Bette Midler is not a mere singer; she's an artist.  She doesn't just sing; she knows how to incarnate herself into her songs.  So that when she sings she animates the emotions and the characters of the songs she sings.  "It's the Girls!" is Miss Divine's 14th studio album and her 25th album overall.  Just like her former two non-seasonal studio albums, "Sings the Rosemary Clooney Songbook" and "Sings the Peggy Lee Songbook," "It's the Girls!" is another covers album.  This time, "It's the Girls!" finds Midler revisiting the songs that were first performed by the girl groups from the 1930s way until the 1990s.  Anyone acquaint with the music business would not that it's never easy to being a female in a patriarchal industry.  The music business is notorious for objectifying women and exploiting women financially, sexually, spiritually and emotionally.  Thus, even though many of these songs have a bubbly zest, underneath them are layers of unspeakable pain.  What's most winsome about Midler's take of these 15 classics is that she captures both the outwardly zipper-ish feel as well as the internal turmoil of fame's tortures.

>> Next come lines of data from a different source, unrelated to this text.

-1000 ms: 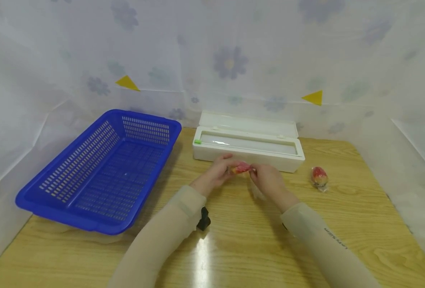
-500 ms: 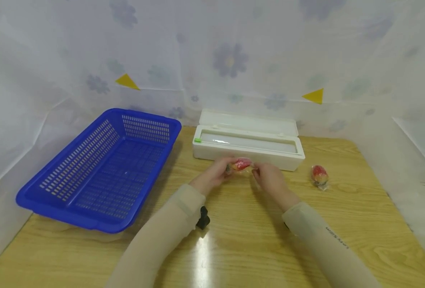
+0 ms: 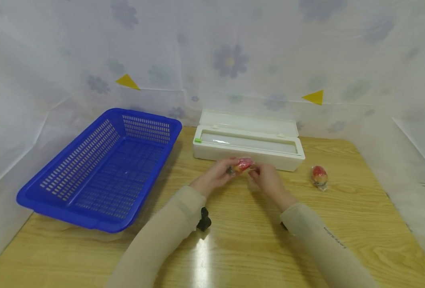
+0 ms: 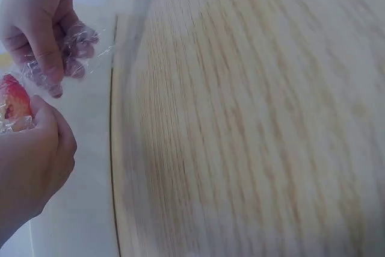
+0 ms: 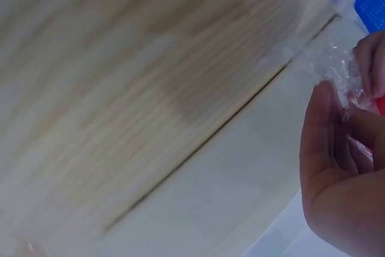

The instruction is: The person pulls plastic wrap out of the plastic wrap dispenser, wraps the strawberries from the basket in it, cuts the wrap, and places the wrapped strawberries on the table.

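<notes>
In the head view my left hand (image 3: 214, 176) grips a small red-and-yellow fruit (image 3: 244, 163) wrapped in clear cling film. Just right of it my right hand (image 3: 270, 182) pinches the loose end of the film. The left wrist view has the fruit (image 4: 13, 97) at the left edge, partly hidden by film and fingers. There, film (image 4: 81, 40) clings around the right fingers. Crinkled film (image 5: 340, 67) stretches between the hands in the right wrist view. A second wrapped fruit (image 3: 319, 176) lies on the table to the right.
Behind the hands stands a long white cling film dispenser (image 3: 234, 153), its lid (image 3: 248, 122) raised and a green slider (image 3: 198, 140) at its left end. A large blue plastic basket (image 3: 151, 176) stands at left on the wooden table (image 3: 241, 248). White flowered sheeting surrounds the table.
The fruit has tilted slightly in my left hand, its right end now higher. My right hand has shifted a little while staying at the film's end. The second fruit, basket and dispenser stay put.
</notes>
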Demonstrator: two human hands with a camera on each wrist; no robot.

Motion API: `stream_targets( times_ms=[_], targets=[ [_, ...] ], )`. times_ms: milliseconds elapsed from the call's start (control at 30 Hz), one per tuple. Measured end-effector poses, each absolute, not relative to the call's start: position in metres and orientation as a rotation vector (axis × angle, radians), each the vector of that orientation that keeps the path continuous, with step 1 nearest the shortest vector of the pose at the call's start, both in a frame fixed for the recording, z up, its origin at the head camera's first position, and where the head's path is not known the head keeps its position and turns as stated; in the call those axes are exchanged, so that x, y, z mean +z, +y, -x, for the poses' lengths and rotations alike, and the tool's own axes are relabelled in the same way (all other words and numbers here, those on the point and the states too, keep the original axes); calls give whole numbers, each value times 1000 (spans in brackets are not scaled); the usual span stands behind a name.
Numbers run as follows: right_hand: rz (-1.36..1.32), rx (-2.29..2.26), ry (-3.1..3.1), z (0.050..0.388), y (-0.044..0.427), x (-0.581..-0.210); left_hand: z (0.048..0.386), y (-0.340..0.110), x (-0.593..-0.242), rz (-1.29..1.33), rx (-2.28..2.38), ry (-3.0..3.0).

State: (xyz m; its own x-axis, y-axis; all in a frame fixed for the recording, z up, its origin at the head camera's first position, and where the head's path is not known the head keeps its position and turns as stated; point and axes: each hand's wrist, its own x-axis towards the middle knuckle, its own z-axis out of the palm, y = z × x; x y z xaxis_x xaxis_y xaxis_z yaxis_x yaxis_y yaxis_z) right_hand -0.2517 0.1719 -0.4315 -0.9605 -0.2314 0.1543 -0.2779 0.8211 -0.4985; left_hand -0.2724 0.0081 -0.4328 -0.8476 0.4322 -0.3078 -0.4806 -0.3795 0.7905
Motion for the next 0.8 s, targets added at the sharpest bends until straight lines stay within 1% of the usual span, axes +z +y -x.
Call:
stream_targets(
  times_ms=[133,267,467,700,800],
  targets=[
    [-270,1143,-2939,253,171,-431,272,10,-433,94,2201,1404],
    [-228,1364,-2919,255,171,-431,271,10,-433,114,2141,1480],
    [-139,1621,-2861,258,171,-436,269,7,-433,75,2100,1339],
    [31,2209,-2588,260,168,-440,268,7,-427,67,2082,1281],
    [33,2373,-2490,262,170,-442,268,6,-427,73,2041,1323]
  ],
)
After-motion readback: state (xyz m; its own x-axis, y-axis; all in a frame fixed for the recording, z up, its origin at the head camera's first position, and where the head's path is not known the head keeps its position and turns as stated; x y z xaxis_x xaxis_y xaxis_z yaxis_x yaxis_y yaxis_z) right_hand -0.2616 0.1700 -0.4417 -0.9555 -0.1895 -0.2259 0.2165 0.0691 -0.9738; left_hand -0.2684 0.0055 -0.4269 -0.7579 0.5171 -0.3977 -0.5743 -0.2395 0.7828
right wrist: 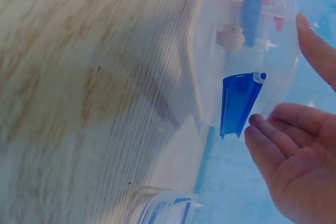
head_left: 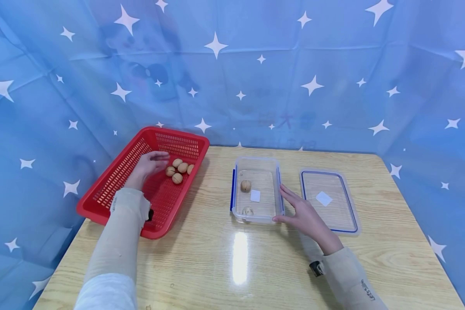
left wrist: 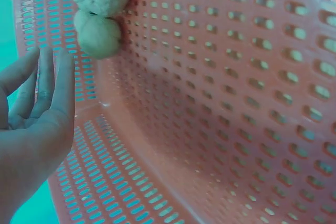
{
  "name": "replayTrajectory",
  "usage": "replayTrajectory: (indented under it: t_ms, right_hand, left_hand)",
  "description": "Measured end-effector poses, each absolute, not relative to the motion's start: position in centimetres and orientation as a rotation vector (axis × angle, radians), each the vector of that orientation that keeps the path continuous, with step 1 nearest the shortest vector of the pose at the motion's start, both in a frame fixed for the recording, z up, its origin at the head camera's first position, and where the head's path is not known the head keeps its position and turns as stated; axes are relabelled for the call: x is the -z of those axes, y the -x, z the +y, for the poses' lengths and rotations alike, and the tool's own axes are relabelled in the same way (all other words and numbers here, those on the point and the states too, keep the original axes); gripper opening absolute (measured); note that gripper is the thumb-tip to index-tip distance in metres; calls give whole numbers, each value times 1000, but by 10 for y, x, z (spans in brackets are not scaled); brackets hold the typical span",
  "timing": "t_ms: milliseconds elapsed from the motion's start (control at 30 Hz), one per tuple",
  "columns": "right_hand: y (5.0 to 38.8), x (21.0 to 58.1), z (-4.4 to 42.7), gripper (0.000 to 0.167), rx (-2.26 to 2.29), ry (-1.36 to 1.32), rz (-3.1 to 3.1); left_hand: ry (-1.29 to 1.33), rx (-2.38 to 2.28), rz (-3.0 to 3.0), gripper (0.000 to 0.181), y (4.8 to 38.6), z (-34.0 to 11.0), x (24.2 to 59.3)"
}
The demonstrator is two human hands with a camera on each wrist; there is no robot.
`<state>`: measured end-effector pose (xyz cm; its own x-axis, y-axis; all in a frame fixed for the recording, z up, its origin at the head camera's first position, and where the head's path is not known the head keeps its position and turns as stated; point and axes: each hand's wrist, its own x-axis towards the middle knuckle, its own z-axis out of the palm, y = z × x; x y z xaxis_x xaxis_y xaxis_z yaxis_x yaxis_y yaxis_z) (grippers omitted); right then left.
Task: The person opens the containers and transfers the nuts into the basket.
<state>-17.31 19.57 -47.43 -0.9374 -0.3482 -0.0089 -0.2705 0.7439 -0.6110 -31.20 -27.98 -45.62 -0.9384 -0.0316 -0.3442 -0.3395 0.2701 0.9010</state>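
Note:
My left hand [head_left: 145,168] is inside the red plastic basket [head_left: 120,165], its fingers loosely bent and nothing seen between them. Several walnuts [head_left: 177,178] lie on the basket floor just right of its fingertips. Two of the walnuts [left wrist: 98,35] show beyond the fingers in the left wrist view. At the clear plastic box [head_left: 265,217], my right hand [head_left: 302,215] touches the right side with outstretched fingers and the front right corner with its thumb. Inside the box are a walnut [head_left: 246,186] and, at the front, a second walnut [head_left: 248,210] seen through the wall.
A clear lid [head_left: 348,202] with a blue seal and a white label lies right of the box. Blue latch flaps [right wrist: 239,103] hang from the box's sides. Behind the wooden table [head_left: 201,258] is a blue curtain [head_left: 255,107] with white stars.

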Motion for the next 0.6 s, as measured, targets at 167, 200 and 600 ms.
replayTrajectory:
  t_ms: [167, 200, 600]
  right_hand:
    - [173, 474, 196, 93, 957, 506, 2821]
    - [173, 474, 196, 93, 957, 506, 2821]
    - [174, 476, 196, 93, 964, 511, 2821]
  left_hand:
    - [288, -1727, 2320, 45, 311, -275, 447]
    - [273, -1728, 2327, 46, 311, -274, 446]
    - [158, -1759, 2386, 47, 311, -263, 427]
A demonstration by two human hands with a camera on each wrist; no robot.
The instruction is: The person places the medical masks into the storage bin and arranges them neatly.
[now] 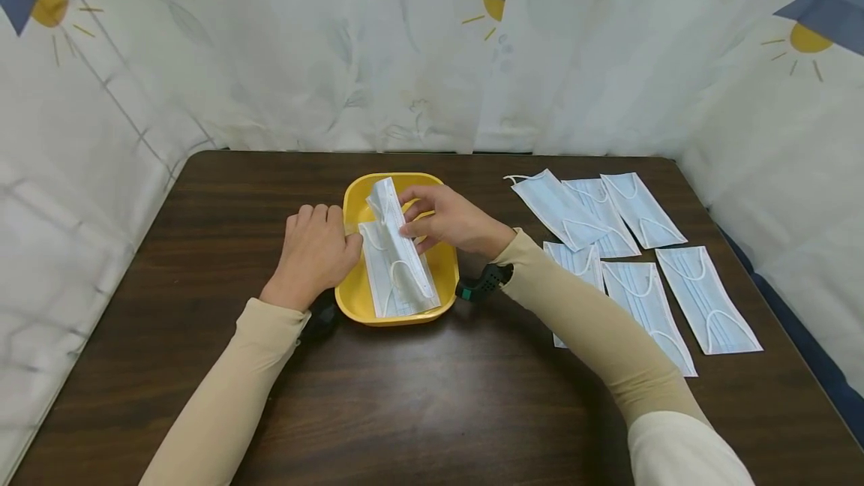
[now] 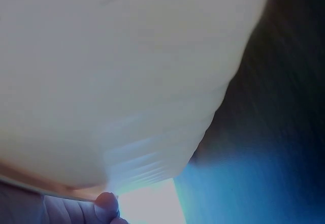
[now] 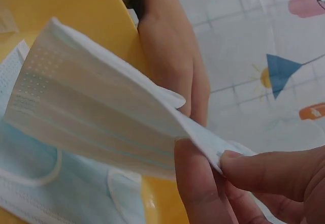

The song choices are a little on the eclectic side.  The youngest among the bunch is Midler's take of TLC's "Waterfalls," which is already 20 years old.  Here Midler slows down TLC's version preferring to go for a piano-balladry makeover as opposed to TLC's quiet storm 90s R&B feel.   In our culture where fornication and promiscuity are earmarks of youthfulness, "Waterfalls" challenges this caricature not in a judgmental way, but in a way that expresses wisdom and hindsight.  "Waterfalls" is indeed a gem that seriously needs visiting; and in this regard Midler is to be congratulated.  Midler who has had made a music career out of covers, "From a Distance" and "Wind Beneath My Wings" being prime examples, can sometimes add a layer of meaning to the originals, making her version even better.  Here the case in point is "Come and Get Those Memories."  Martha and the Vandellas' 1963 hit "Come and Get Those Memories" gets such a glassy-eyed read by Midler that you just can't help but feel her broken heart shattering as she sings.

Her years of being in theatrical, musicals and movies have certainly given Midler a form of incarnational animation that is so needed to sing some of the more finger snapping songs like her duet with Darlene Love on "He's Sure the Boy I Love" or "Give Him a Big Kiss."  Despite being 68 years-old, Midler still sings these love songs with a girl-ish mush that brings back the naivety and dizziness of when romance takes an upper hand.  Going back to her Jewish roots, she gives a big band-styled performance to the Andrew Sisters Yiddish titled "Bei Mir Bis du Schon."  And it's a challenge to go wrong with the Chordelles' 1964 hit "Mr. Sandman."  Rivalling Emmylou Harris for the best cover of "Mr. Sandman," Midler's version also captures the dreamy and childlike qualities of the paean.

However, not every rendition works.  Midler gives a phone-in soporific version of the Shirelles'"Will You Still Love Me Tomorrow."  And with "Baby It's You" she lacks the spark of excitement that is so much needed to make the song come alive.  While her banjo take of "You Can't Hurry Love" adds a ring of rustic charm to this Supreme's signature song that is passable without being geat.  Nevertheless, Midler's "It's the Girls!" not only brings back the golden era of girl groups but it showcases what a stellar interpreter Midler is.